Look below for the lines from the one with "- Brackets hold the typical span" to the one with "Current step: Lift", and copy exactly those lines, both ends included.

§

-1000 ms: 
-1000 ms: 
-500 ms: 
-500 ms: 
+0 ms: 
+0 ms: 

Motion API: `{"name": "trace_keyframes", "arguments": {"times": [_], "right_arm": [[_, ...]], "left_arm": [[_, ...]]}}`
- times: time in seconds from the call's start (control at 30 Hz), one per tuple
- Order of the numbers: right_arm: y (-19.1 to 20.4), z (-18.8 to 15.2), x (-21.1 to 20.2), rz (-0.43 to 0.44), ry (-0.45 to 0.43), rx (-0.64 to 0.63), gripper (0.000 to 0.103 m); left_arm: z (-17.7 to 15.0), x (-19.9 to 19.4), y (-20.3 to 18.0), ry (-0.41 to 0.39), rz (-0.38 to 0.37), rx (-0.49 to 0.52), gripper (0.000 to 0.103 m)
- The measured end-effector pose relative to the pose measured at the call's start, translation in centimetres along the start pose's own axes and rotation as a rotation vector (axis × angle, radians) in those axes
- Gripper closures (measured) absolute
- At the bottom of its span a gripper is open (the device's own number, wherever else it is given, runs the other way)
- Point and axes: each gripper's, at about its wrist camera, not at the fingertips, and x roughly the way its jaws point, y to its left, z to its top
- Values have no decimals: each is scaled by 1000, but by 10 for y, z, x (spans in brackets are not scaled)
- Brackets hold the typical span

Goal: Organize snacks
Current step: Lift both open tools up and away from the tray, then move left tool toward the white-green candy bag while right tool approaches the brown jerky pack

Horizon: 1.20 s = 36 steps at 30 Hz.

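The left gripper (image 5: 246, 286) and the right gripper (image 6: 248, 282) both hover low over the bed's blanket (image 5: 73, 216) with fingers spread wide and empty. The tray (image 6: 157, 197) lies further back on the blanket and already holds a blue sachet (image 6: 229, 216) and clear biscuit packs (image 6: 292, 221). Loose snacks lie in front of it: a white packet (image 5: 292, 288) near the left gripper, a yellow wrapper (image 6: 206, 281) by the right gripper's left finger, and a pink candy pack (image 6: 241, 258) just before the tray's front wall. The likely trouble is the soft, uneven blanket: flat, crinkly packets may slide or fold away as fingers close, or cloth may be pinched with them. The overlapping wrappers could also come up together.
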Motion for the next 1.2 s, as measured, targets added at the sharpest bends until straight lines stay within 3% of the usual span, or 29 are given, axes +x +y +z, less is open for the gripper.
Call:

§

• **Expected answer**:
- Brackets hold the typical span

Goal: Organize snacks
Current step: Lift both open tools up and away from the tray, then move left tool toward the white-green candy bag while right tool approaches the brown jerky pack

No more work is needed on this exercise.